Comme on le voit, l’information « pourriture cubique » n’arrive qu’en quatrième position, comme si elle n’était pas, et de loin, la plus grave (ce qui montre l’importance de la « hiérarchisation » de l’information : un danger majeur se doit d’être signalé sans attendre, si possible dès les premières lignes du rapport).

“Le juge s’est étonné que le risque mérule (à tout le moins le risque d’une infestation fongique grave) ne ressorte pas du rapport”

Aussi, la responsabilité du diagnostiqueur a été retenue, au motif que celui-ci n’a pas su faire état de l’existence d’un « risque sérieux [de présence fongique] » :

Mais pour autant la société X, qui avait été alertée sur la présence d’agents biologiques du bois pour avoir constaté la présence de dégradations dues à un champignon lignivore ainsi que la présence de pourriture cubique qu’elle savait être la manifestation d’une attaque de champignons de type basidiomycète, n’a pas attiré l’attention des lecteurs profanes de son rapport sur le risque sérieux qui existait que le champignon soit également présent dans les parquets recouverts et par suite non visibles et non examinés et ne leur a pas conseillé de faire poursuivre leurs investigations dans cette direction.

Illogique ? Le juge s’est étonné que le risque mérule (à tout le moins le risque d’une infestation fongique grave) ne ressorte pas du rapport, ni par les mots employés, ni même par la mise en page et/ou la typographie (gras, etc.). C’est donc la formulation confuse du rapport qui a desservi son auteur.

De plus, le juge a noté que la couleur rouge a été employée, mais pas à bon escient (c’est-à-dire pas pour dire le risque, mais pour apporter des précisions sans importance réelle – au plan pratique – pour le futur propriétaire des lieux) :

Au lieu de cela, ce qui est mis en évidence par l’emploi de la couleur rouge et qui attire donc l’attention en dernière page du rapport, c’est le dernier paragraphe indiquant que l’état parasitaire est un constat et non une expertise, que le diagnostic ne porte pas sur la résistance mécanique des bois et matériaux et que le diagnostic n’est réalisé que sur les bois visibles et accessibles de l’intérieur du bâtiment.

Tentons à présent d’apporter des remèdes à ces lacunes rédactionnelles.

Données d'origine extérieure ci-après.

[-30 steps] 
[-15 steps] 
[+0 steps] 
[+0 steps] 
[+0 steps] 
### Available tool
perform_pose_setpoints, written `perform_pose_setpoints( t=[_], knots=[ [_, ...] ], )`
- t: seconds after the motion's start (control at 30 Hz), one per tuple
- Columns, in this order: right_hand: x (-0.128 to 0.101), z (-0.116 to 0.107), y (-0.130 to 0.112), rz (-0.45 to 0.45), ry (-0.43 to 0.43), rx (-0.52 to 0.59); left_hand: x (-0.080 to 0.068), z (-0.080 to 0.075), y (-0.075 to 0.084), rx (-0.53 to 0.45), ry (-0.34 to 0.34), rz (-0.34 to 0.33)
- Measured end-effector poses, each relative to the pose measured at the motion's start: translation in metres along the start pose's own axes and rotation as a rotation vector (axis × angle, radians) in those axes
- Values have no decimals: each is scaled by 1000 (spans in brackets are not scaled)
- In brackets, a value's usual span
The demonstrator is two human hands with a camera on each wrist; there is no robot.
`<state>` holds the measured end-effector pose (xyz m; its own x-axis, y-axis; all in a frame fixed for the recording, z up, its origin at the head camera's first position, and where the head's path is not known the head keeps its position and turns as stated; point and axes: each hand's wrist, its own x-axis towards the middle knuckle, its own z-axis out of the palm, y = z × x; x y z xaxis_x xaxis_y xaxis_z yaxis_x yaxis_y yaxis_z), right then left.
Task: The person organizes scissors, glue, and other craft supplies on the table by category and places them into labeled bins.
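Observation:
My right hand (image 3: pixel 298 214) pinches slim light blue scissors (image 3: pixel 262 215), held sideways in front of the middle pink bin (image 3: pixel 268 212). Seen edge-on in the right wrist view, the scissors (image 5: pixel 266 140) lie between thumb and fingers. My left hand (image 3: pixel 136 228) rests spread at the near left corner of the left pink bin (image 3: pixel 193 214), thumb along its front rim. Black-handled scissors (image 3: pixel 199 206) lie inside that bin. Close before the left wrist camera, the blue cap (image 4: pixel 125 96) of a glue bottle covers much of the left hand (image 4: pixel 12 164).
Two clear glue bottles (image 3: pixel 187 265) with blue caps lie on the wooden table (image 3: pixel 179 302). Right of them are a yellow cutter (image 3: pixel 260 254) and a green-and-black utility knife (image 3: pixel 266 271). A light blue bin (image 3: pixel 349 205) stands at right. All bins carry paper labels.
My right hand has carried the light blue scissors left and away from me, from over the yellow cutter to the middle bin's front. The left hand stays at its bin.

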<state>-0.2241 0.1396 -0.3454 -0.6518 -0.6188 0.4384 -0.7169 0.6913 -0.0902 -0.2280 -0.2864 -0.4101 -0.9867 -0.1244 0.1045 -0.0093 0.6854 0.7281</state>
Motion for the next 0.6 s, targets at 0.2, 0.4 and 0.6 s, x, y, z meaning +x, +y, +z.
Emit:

A cet égard, une autre décision se révèle fort utile (CA RENNES, 8 juin 2021 : RG 19/03359) : vente précédée d’un diagnostic (du type « constat parasitaire ») signalant, entre autres, des indices d’infestation fongique (pourriture fibreuse, etc.), et recommandant, par suite, des investigations complémentaires.

L’acquéreur a néanmoins cru devoir mettre en cause le diagnostiqueur, considérant que celui-ci n’avait pas su remplir son devoir de conseil.

“Ce qui compte c’est la clarté du message (une phrase courte et simple suffit)”

Bien au contraire, selon les juges, l’opérateur a su trouver les mots pour alerter le lecteur :

Quant à l’obligation d’information, aucun manquement ne peut être retenu à l’encontre de la société X, laquelle a émis en caractères gras des recommandations d’ordre général relatives au risque d’attaque fongique en présence d’un taux d’humidité important dans les maçonneries après avoir indiqué que les relevés d’humidité dans la maison avaient montré des valeurs supérieures à la normale. Elle a également émis des recommandations particulières en indiquant notamment “qu’il serait prudent de remédier à ces désordres dans les meilleurs délais” […].

Voici comment furent formulés quelques-uns des conseils émis par l’opérateur :

Comme on le voit, quelques mots, bien mis en valeur, auront ainsi suffi à protéger l’opérateur (même si l’on peut, aussi, remarquer la mise en page, tout comme l’emploi judicieux – et fort modéré – des caractères gras).

En somme, point n’est donc besoin de multiplier les phrases ni les effets « fluo ». Ce qui compte c’est la clarté du message (une phrase courte et simple suffit). S’il est de coutume de dire « à bon entendeur, salut ! », on peut sans doute, lorsqu’il s’agit de réfléchir à la sécurité du diagnostiqueur, remplacer le terme « entendeur » par celui de rédacteur.